Problem requirements:
Every line in the entries where "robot" is found should be copied.

Records supplied:
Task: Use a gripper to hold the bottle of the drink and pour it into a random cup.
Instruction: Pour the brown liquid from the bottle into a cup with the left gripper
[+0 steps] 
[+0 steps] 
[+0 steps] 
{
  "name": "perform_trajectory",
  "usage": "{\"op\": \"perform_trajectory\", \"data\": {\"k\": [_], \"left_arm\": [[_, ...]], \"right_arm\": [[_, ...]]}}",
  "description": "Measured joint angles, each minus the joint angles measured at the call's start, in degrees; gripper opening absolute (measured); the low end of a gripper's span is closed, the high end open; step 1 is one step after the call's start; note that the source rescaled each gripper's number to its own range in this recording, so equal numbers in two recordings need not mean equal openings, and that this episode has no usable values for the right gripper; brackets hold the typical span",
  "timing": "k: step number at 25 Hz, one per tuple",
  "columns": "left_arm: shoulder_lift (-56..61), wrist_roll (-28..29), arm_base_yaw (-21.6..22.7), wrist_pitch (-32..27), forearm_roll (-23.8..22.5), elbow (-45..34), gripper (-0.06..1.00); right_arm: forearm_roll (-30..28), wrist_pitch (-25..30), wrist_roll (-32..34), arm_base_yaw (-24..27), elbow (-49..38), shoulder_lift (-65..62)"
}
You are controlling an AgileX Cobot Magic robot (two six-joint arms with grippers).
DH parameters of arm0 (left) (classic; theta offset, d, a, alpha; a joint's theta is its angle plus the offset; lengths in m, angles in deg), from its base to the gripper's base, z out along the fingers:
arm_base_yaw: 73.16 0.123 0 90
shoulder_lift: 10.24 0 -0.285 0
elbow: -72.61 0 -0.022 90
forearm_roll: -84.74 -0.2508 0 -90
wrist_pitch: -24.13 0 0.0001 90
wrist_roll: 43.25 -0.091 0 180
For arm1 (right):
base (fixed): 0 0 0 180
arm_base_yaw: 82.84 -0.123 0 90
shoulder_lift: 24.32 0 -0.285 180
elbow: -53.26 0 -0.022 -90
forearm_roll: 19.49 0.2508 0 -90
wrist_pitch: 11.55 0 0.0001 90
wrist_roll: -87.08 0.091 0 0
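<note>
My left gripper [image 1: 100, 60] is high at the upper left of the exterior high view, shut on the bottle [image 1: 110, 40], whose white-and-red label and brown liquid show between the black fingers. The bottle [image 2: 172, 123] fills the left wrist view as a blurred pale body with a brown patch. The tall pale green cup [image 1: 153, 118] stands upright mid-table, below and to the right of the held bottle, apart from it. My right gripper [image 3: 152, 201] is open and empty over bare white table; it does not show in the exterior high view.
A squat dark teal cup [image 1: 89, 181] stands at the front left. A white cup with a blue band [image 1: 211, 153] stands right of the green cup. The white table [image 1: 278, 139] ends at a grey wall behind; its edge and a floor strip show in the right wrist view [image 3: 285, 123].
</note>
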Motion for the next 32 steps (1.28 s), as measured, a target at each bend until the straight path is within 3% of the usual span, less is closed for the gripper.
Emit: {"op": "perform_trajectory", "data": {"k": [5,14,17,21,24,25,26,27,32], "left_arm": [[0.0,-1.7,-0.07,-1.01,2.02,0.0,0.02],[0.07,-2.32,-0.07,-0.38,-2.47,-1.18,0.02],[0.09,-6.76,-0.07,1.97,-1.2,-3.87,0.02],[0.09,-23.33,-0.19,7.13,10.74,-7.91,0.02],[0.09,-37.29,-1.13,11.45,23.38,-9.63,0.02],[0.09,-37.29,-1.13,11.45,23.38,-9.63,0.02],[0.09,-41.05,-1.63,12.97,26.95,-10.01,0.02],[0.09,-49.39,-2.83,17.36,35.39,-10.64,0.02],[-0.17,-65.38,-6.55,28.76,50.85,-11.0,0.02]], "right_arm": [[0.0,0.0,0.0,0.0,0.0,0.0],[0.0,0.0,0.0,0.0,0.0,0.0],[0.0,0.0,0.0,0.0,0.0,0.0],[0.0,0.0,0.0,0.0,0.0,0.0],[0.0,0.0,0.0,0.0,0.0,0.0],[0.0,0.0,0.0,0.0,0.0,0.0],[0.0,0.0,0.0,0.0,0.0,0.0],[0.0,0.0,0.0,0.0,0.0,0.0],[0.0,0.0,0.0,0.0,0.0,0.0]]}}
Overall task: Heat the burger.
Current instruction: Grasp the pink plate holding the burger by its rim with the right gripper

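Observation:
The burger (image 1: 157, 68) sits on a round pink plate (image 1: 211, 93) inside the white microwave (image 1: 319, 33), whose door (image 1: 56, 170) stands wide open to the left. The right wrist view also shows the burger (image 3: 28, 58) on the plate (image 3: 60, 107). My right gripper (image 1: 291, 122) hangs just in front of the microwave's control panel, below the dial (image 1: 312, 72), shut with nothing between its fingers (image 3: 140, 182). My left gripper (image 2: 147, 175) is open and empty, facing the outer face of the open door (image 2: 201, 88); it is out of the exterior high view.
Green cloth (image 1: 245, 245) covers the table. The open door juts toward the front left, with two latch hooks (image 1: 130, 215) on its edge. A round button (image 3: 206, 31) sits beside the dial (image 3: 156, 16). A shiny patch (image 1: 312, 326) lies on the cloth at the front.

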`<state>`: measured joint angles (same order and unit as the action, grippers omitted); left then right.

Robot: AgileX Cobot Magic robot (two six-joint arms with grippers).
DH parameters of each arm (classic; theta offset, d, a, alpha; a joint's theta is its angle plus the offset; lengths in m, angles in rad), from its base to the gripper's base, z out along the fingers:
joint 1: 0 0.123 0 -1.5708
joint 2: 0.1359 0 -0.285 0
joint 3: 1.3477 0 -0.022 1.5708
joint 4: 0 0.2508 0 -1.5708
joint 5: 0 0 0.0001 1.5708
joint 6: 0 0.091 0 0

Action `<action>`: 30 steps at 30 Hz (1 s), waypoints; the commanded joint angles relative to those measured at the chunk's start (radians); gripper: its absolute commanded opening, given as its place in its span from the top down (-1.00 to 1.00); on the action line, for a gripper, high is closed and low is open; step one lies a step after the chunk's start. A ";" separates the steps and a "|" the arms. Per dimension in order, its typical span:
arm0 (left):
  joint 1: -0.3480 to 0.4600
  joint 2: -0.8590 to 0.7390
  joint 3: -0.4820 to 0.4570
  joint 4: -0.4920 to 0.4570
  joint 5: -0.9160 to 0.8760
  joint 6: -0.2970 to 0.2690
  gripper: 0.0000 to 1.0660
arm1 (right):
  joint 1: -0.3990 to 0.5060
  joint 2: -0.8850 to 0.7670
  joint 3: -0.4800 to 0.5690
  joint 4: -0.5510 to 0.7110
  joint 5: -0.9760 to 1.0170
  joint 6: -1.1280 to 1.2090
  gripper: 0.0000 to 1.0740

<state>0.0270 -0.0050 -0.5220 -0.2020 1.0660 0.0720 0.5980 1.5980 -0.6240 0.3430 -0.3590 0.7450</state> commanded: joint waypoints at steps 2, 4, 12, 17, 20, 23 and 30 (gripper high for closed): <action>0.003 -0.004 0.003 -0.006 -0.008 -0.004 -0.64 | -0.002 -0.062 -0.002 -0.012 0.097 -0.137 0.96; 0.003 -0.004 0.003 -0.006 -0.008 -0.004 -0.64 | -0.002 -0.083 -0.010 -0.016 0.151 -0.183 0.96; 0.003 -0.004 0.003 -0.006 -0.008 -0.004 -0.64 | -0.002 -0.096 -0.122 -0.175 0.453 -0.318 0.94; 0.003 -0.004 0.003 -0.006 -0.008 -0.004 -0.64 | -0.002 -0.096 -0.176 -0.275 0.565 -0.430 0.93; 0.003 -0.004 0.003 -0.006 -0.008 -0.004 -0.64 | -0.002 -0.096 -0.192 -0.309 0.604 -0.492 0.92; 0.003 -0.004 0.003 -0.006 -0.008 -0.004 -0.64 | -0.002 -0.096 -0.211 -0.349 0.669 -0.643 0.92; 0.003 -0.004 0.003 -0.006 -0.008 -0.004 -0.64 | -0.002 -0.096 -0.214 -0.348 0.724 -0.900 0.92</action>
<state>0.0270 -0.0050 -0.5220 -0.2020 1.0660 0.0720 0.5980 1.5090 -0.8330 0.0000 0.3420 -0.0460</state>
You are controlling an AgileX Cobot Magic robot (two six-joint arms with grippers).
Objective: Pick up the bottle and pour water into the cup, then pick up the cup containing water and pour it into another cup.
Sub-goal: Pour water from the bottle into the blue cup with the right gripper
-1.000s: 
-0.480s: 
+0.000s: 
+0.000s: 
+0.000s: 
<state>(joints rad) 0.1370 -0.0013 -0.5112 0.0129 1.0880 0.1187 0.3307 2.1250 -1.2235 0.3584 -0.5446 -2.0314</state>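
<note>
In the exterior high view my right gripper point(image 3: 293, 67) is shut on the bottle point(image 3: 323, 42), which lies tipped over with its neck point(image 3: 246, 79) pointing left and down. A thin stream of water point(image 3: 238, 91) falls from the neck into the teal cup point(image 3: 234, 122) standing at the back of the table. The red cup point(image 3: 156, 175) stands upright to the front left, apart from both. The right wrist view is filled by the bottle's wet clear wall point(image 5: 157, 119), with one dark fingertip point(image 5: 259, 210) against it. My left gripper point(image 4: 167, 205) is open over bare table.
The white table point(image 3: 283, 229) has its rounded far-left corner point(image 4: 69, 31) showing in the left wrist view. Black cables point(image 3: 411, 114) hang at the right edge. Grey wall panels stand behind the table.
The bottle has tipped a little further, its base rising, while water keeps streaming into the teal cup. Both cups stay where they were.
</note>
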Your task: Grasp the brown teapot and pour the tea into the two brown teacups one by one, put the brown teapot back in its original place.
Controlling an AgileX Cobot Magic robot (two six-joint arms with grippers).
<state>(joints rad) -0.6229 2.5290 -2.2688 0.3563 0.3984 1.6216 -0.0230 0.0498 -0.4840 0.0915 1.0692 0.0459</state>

Task response:
You are controlling an AgileX Cobot Magic robot (two six-joint arms with grippers).
Robot: AgileX Cobot Magic robot (two six-joint arms with grippers).
You are controlling an AgileX Cobot Magic robot (two six-joint arms with grippers).
Controlling an AgileX Cobot Magic robot (two six-joint arms with grippers).

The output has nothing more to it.